– Как они видят нас?
– Они видят тебя, если ты движешься.
Рафаэль окинул взглядом лес. След от пули по-прежнему висел в воздухе, как и след маркайюк, который был гораздо слабее. Больше ничего не было, но я поделил лес на воображаемые квадраты и на всякий случай внимательно изучил каждый.
– Если маркайюк не идет за нами, я должен переодеться, – наконец сказал Рафаэль. – Если я застыну где-нибудь в этой одежде, она долго не продержится.
Я закрыл ставни, чтобы сияние ламп не выходил наружу. Рафаэль переоделся в тяжелое кожаное одеяние, которое сшил сам. Я с трудом застегнул его: оно было плотным, как броня. Теперь цвет кожи Рафаэля отличался от кожи маркайюк лишь на несколько оттенков. Я шагнул назад, когда все было готово. Две недели – слишком мало времени, чтобы привыкнуть к маркайюк, но мне это удалось. Я чувствовал себя неловко, стоя рядом с Рафаэлем без пузырька с солью или щетки. Это ощущение длилось, пока он неподвижно стоял. Как только он опустился на корточки, чтобы найти воск в кармане своего старого жилета и натереть им веревку, я узнал в нем прежнего Рафаэля.
– Почему остальные маркайюк высокие, а ты не отличаешься от обычного человека? – спросил я, не в силах вынести тишину.
– Белое дерево, – ответил Рафаэль. Он провел рукой по ребрам, словно показывая кости в корсете своего одеяния. – Надень это на здорового человека, и они вырастут высокими, как маркайюк. Мы перестали носить их, когда прибыли иезуиты. Местные священники не должны были выделяться. Хорошо, теперь пойдем. Ты согрелся? От тебя не будет пользы, если ты протянешь ноги.
– Да… Умолкни, дурацкое ископаемое.
Рафаэль легонько толкнул меня в стену. Я попытался толкнуть его в ответ, но не смог.
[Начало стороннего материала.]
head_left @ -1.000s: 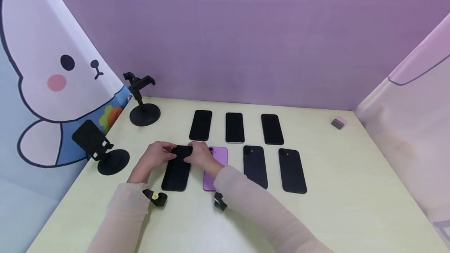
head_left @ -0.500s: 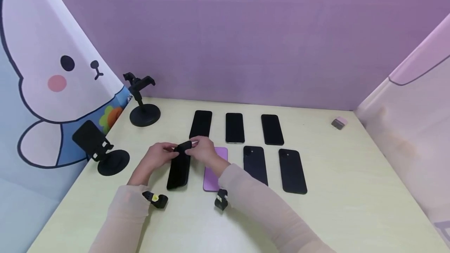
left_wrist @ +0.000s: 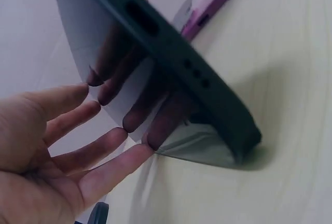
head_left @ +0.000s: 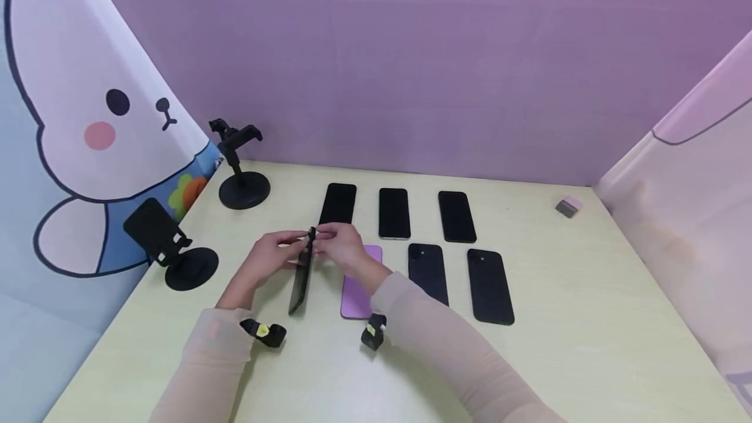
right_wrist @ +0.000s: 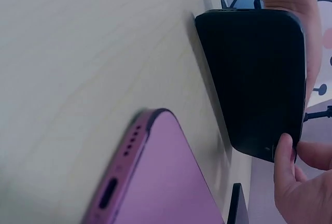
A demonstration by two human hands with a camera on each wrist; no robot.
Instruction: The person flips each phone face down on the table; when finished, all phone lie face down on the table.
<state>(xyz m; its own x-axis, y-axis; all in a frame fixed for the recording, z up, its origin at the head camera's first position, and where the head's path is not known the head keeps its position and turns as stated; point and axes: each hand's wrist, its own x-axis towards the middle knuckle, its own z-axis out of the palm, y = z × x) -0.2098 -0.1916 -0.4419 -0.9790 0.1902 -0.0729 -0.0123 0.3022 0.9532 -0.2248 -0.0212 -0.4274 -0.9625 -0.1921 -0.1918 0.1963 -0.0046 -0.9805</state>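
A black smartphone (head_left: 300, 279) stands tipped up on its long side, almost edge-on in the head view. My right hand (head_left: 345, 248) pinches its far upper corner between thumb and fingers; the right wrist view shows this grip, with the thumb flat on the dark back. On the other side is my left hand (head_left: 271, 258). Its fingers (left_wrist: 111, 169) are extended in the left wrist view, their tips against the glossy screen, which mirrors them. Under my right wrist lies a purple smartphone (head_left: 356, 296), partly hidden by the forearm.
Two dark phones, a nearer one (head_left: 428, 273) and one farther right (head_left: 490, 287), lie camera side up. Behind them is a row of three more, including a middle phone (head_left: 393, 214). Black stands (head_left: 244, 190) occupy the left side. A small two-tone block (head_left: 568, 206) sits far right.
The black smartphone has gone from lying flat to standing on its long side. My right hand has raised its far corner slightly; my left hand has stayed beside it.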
Пока мы шли, лес становился гуще. Мы вернулись на стеклянную дорогу. В плотной пыльце не было смысла блуждать по лесу: если бы Анка хотела найти нас, она бы увидела следы, какой бы путь мы ни выбрали. Но я ее не видел. Лишь скрученные полосы света оставались там, где птицы и летучие мыши летали между ветвей. Извилистая дорога шла вверх, медленно уводя нас в новые горы, которых пока что не было видно. Мороз усилился, и стеклянная дорога покрылась инеем. Все растения умеренных широт, которые росли под деревьями, завяли. Корни исполинских деревьев переплелись между собой, образуя то непроходимые узлы шириной в фут, выходившие на дорогу, то узоры, возвышавшиеся над ней. Возможно, когда-то лесники ухаживали за ними и стригли корни. Деревья создавали живые туннели, в которых было теплее и по-прежнему цвел свечной плющ – так обильно, что сияние в воздухе казалось странным солнечным светом, в котором исчезали все тени. Иногда на глаза попадались каменные обломки или безнадежно разрушенная резьба, но было невозможно определить, насколько старыми они были.